In 15th century Italy, Florence was on the ascendant as the profits from the financial relationship between the Medici and the Vatican flowed into the city. Under Medici patronage, Florentine artists broke with the Gothic tradition espoused by the Vatican. This break can be seen in both the art forms and the subject matter. Botticelli's "The Birth of Venus" and "La Primavera" refer to the Homeric Mythos of the Greek Pantheon of Gods and do so in what must have been at the time a fairly provocative way. It was a sign of the times, for as the good financial conditions persisted, new ideas and behaviors were embraced, sometimes, but not always, to ill effect. The Medici were leading the charge to change the accepted order of things.

For every movement, such as Industrialization, there are counter movements, like the Luddites. In the case of Florence, the counter movement to the Medici financed Renaissance was led by a monk named Savonarola. Although he had been preaching the evils of Medici rule for years, it wasn't until economic conditions deteriorated and Lorenzo Medici died that the people embraced his views. As Warren Buffett might put it, the tide went out in Florence. Artists and merchants who a few months before had been painting nudes and sporting expensive clothes now built "bonfires of the vanities" and burnt their works, clothes, books and jewels, Botticelli included. It was in the aftermath of Savonarola's ouster of the Medici that Machiavelli rose to power in the new Florentine Republic, the symbol of which was Michelangelo's David.

Machiavelli's turn at the wheel of power was shortened, and he learned, by touching the stove, how hard it is to change the accepted order of things, when Giovanni de' Medici, son of Lorenzo, with help from the Vatican, recaptured Florence for the Medici in 1512. The next year,
Giovanni de' Medici became Pope Leo X. For whatever reason the financial shrewdness which had characterized his ancestors was absent in Pope Leo who exhausted the Vatican Treasury and then turned to, among other things, massive printing of indulgences, one of the proximate causes of Luther's Protestant Revolution. Talk about unintended consequences.

I dwell on the period to make a few observations. Economic prosperity can lead people to forget old lessons and embrace what they used to think of as vice. Consider this recent article from USA Today, which made me cringe but which might not elicit much surprise in certain quarters, at least not yet, not until that finger touches the bankruptcy stove. When the prominent institutions of a culture inevitably become corrupt there will be a general desire to embrace something new, a sense which can have positive or negative effects depending on the new mix of embraced and discarded beliefs. During these periods of spiritual decline revolutionaries often appear hoping to change the minds of the people en masse, in almost all cases by coercion. If the revolutionaries can grab the levers of power, this new reality is conditioned in the minds of the people but only so long as the good times keep rolling, once that stops, a counter movement emerges, sometimes violently as coercion begets coercion.
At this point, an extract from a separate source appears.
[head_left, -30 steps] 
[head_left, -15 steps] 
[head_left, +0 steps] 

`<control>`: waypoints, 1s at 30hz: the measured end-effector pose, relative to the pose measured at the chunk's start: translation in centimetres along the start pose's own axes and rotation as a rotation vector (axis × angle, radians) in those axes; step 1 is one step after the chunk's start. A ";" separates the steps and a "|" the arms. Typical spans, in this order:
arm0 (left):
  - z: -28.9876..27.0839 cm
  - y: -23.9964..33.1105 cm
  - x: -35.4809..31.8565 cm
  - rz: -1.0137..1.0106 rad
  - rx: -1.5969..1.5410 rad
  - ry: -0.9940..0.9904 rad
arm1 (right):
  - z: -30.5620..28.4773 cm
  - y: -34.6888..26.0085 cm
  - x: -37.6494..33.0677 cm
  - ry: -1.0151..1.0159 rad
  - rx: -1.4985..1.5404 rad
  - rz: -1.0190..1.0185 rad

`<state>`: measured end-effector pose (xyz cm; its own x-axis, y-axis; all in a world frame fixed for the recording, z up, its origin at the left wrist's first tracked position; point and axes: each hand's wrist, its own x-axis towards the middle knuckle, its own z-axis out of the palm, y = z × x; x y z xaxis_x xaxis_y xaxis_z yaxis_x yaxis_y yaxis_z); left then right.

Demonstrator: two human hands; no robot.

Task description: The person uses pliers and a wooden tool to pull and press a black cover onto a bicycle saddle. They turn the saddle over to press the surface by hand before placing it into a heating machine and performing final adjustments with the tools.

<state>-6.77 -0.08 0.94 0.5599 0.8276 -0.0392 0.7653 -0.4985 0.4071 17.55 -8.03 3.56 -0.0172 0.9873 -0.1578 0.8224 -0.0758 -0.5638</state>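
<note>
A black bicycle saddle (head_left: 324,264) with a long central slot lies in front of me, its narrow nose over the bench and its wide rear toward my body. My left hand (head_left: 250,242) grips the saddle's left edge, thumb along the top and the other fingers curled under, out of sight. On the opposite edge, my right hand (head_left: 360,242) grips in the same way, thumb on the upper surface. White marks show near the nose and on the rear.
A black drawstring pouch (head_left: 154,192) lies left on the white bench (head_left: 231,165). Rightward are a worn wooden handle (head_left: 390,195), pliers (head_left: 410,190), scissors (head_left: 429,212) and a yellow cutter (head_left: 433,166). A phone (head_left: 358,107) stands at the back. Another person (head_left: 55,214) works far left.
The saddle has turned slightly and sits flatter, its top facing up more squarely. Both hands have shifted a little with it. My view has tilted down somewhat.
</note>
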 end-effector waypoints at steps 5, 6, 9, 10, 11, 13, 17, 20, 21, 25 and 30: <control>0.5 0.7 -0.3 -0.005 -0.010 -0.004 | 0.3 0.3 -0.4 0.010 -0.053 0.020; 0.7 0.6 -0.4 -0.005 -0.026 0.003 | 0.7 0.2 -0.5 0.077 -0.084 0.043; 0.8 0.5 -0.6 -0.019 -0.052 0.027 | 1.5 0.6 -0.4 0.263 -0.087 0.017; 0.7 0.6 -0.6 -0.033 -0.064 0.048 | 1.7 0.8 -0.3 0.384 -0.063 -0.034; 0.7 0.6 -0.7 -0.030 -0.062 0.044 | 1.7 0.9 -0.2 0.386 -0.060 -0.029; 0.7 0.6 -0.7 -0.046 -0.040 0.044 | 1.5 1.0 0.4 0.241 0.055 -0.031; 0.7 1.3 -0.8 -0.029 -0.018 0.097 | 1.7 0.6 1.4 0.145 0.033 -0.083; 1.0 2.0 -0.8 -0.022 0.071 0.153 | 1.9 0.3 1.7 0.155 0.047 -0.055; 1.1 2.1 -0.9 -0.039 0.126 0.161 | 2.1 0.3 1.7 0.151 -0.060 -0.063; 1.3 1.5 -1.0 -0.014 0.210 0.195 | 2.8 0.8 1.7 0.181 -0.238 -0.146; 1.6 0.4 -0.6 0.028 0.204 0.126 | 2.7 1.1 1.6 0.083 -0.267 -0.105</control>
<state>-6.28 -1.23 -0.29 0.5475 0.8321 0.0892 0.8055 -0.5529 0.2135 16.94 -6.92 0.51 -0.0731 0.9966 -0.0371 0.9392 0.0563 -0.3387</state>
In the present day the counter movement to the Neo-Con's Pax Americana, which to my mind was a last ditch effort to preserve the post WWII financial hegemony of the US, is manifesting. The promised good times have not emerged and thus the utopian visions of imposed democracy transforming the Middle East are giving way to the old realist views. Hopefully we will avoid our own bonfires of the vanities.
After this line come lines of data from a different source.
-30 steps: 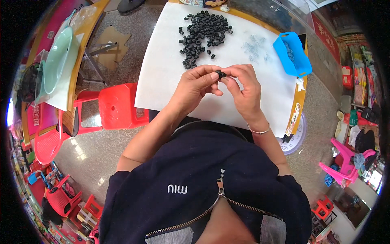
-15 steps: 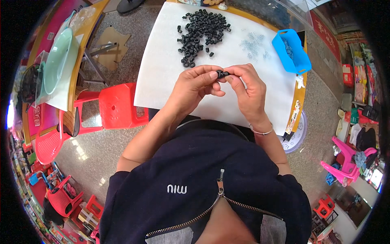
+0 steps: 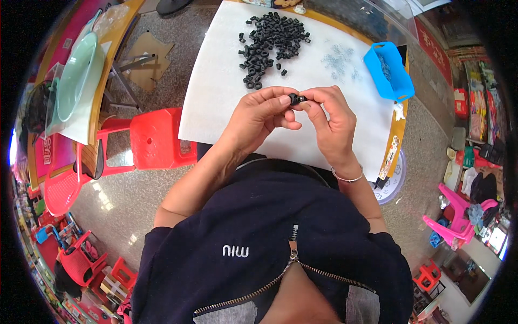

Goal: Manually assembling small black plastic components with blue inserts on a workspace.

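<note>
My left hand (image 3: 260, 114) and my right hand (image 3: 333, 123) meet over the white sheet (image 3: 216, 92) on the table. Between their fingertips they pinch a small black ring-shaped part (image 3: 295, 99); both hands touch it. A pile of several similar black rings (image 3: 268, 39) lies on the sheet beyond my hands. To the right of the pile is a scatter of small silvery metal pieces (image 3: 340, 58). A thin bracelet circles my right wrist.
A blue plastic basket (image 3: 389, 73) stands at the sheet's right edge. A red plastic chair (image 3: 156, 137) stands left of the table, more red chairs lower left. A pale green bowl (image 3: 73, 75) rests on a table at the left. A pink chair (image 3: 450, 216) is at the right.
My hands stay together on the black part over the sheet; only the fingers shift slightly.
</note>
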`<move>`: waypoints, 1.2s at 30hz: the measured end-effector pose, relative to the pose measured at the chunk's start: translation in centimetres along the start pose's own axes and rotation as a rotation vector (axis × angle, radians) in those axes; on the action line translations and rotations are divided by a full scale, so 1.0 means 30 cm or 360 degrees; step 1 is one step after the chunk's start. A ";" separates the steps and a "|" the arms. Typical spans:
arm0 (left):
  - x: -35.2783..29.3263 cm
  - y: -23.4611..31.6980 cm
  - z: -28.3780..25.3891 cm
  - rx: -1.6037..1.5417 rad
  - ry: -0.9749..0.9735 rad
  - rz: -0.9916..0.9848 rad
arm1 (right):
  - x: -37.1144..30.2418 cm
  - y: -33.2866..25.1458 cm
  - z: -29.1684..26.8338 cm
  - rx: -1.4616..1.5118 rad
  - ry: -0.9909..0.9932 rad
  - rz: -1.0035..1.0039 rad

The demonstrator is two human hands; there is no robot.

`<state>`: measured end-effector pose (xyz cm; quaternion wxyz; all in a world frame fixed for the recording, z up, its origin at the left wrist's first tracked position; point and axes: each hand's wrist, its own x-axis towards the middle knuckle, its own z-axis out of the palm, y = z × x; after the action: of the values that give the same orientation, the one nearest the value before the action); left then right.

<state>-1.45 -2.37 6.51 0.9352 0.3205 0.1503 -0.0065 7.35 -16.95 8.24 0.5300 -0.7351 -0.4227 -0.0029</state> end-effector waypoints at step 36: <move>0.034 -0.017 -0.014 0.0609 0.0093 0.0153 | 0.002 0.072 0.048 -0.0450 -0.0023 -0.0452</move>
<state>-0.65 -2.43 5.59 0.8517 0.4992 0.1581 0.0192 8.09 -15.95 5.97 0.4126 -0.7352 -0.5214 -0.1318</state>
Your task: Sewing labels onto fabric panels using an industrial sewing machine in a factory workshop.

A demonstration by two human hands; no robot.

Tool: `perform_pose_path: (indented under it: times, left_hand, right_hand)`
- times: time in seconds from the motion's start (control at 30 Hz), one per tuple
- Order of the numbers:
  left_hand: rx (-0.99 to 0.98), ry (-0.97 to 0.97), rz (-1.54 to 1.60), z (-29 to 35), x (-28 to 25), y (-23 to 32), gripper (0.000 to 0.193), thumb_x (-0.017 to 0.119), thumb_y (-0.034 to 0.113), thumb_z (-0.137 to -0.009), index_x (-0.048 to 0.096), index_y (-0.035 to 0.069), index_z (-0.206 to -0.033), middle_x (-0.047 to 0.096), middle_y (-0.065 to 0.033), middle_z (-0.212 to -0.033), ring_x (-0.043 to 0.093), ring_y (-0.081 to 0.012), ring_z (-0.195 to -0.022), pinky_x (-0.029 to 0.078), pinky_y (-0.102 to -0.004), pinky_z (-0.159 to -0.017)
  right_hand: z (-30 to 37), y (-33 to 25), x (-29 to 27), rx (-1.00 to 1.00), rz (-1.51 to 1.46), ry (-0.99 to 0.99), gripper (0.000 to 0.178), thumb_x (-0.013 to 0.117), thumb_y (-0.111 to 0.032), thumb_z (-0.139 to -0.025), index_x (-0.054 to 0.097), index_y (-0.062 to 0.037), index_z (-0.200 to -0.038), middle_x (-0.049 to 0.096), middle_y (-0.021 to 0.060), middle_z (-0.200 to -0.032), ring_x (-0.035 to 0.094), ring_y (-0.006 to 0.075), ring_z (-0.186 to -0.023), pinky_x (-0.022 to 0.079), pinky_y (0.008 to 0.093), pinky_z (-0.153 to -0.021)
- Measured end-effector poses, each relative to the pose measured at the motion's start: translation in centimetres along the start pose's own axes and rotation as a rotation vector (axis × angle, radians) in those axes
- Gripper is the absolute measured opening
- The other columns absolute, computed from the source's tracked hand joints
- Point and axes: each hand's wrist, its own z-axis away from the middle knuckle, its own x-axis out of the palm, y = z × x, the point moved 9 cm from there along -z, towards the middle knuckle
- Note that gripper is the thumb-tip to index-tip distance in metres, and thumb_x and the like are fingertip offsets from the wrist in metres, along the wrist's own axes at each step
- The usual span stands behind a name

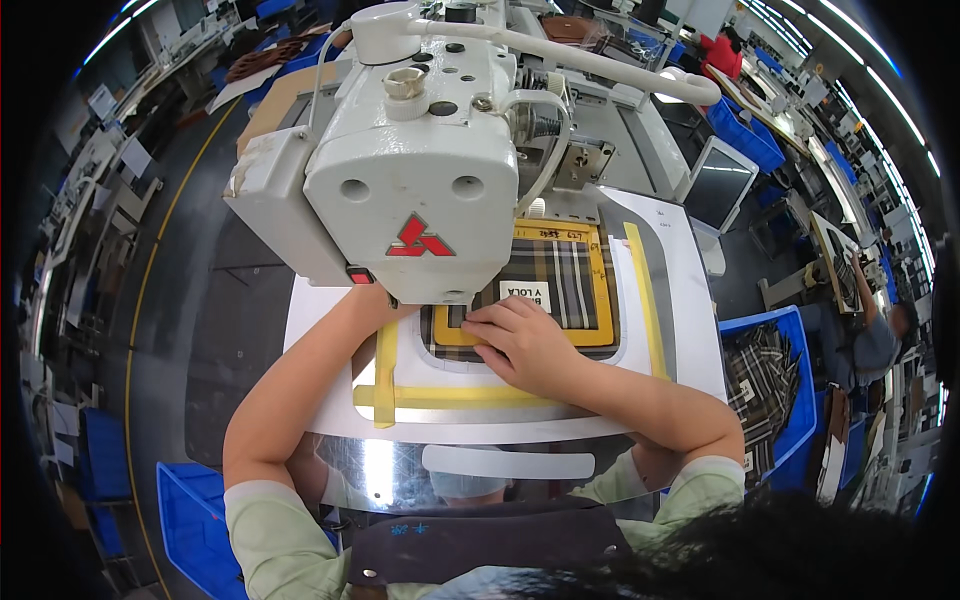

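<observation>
Right hand (520, 340) flat, fingers spread, pinning plaid fabric (565, 285) inside the yellow template (590, 335) at frame centre; left hand (375, 300) hidden under sewing machine head (420, 190), can't tell its state.

Both forearms are extended forward from the lower edge, bare below short sleeves. The right hand (522, 340) is laid palm down, fingers bent and pressed flat. The left hand (372, 298) is mostly hidden from view.

Right hand (522, 340) flat on plaid fabric (570, 285) inside yellow-taped template (640, 330), under white sewing machine head (420, 170). Left hand hidden beneath machine. Blue bin (790, 400) of plaid pieces right.
</observation>
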Motion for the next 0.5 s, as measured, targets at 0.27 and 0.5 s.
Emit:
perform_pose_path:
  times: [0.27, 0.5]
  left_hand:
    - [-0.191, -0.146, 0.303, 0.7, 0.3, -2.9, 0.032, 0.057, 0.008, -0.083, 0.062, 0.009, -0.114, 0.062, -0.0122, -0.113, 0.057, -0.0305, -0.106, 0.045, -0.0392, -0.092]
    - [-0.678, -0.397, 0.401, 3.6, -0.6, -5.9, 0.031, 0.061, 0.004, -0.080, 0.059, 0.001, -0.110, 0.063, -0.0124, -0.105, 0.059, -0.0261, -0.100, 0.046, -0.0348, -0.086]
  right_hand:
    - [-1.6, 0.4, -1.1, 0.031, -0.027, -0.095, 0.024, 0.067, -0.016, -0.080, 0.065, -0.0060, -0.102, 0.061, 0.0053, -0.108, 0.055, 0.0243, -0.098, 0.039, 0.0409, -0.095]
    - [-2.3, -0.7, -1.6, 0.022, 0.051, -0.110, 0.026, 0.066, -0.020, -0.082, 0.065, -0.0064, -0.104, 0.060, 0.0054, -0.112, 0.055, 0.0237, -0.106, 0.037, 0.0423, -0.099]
The other comparison I'd like to draw between the terminal stages of the pre-Reformation Vatican and today lies in the power of the institution and the people that power attracts. In a sense, the US government is like the Vatican in the 15th century, the preeminent institution under which authority all others theoretically operate....

oops, I'm off for a long weekend away.

Upon my return, assuming I don't decide that I can't get to my point from here, which is quite possible, I'll finish this and fill in the missing links.